The purpose of libpandoc
is to make the Haskell library
Pandoc available for use from C and other non-Haskell
environments that support C FFI. Pandoc and libpandoc
support
text conversion between HTML, Markdown, LaTeX, OpenDocument and other
formats.
The latest version is available (BSD license) at GitHub.
Building follows standard Haskell conventions and requires the Haskell Platform:
# runhaskell Setup.lhs configure [--user]
# runhaskell Setup.lhs build
The configure stage may report missing dependencies.

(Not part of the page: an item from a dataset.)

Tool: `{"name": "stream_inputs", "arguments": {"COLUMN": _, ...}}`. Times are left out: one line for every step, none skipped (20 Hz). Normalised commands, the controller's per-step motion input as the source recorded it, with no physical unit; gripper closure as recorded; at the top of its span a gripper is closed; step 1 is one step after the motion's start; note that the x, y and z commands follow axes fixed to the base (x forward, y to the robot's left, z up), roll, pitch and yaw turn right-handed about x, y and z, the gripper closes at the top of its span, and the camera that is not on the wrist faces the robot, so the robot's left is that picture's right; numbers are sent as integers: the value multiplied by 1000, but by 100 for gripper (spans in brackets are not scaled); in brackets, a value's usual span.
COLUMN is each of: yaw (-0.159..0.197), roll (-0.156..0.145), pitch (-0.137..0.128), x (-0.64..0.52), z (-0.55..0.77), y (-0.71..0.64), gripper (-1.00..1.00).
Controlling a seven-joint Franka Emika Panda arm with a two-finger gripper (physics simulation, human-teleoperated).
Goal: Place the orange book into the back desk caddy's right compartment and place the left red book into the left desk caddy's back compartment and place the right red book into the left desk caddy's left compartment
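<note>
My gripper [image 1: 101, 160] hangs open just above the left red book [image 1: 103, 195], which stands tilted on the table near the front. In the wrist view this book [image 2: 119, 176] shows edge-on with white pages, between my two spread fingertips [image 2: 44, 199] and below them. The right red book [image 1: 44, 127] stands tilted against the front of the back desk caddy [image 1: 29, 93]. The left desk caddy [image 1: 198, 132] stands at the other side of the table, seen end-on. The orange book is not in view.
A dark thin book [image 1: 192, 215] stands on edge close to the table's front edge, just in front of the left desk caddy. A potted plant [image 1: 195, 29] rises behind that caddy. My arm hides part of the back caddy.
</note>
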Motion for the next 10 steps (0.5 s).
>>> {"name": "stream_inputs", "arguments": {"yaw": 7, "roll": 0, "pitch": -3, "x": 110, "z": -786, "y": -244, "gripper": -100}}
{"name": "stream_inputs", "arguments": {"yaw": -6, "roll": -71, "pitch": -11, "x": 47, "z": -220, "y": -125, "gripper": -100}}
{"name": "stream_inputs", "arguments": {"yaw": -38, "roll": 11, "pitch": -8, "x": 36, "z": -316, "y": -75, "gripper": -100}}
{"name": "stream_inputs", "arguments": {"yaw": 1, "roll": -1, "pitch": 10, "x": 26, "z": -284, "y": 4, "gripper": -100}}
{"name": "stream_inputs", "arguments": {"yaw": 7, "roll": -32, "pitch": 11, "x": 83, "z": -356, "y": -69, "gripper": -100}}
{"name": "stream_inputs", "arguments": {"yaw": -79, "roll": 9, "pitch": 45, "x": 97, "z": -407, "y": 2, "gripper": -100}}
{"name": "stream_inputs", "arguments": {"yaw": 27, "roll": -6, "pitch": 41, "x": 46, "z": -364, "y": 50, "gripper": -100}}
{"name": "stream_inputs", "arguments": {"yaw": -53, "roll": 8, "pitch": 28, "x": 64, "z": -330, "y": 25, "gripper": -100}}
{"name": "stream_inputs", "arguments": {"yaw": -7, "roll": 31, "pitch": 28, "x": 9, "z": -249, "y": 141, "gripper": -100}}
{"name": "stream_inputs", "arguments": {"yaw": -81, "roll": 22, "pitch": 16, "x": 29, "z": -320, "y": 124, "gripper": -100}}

These can be obtained as follows:
# cabal install [dependency]
A successful build creates the shared library file in
./dist/build/libpandoc.dll/libpandoc.dll
. Installation and use of
the library is platform-dependent.
For your convenience, an ./install.sh
is provided that installs the
shared object and header files under /usr/local
. It has been tested
on Ubuntu Linux.
To install system-wide in the $LIB
folder, copy libpandoc.dll
to
$LIB/libpandoc.so
and run ldconfig $LIB
. Also, copy
src/pandoc.h
to $INCLUDES/
.
To use the library from C, do:
#include <pandoc.h>
pandoc(...)
And compile as:
gcc -lpandoc [my-file.c]
For your convenience, an ./install.bat
is provided that installs the
shared library under %windir%\System32
.
Deploy the shared library in the same folder as your application, or
put it under %PATH%
. Intallation of header files depends on the C
compiler.
The C interface is defined in src/pandoc.h
. Synopsis:
pandoc_init();
char* error = pandoc(1024 /* buffer size */,
"markdown" /* input format */,
"html" /* output format */,
NULL /* XML settings */,
reader /* the reader function */,
writer /* the writer function */,
user_data /* private user data */);
pandoc_exit();
Haskell runtime has to be started and stopped explicitly via the
init/exit
functions.
The reader function is in the following form:
int reader(char *buf, void *user_data);
Where buf
is the buffer to be filled. The size of this buffer is the same
as provided as the first argument to the pandoc
function. user_data
is
the same pointer passed as the last argument of the pandoc
function. The
reader function must fill the buffer with the input to be converted by pandoc.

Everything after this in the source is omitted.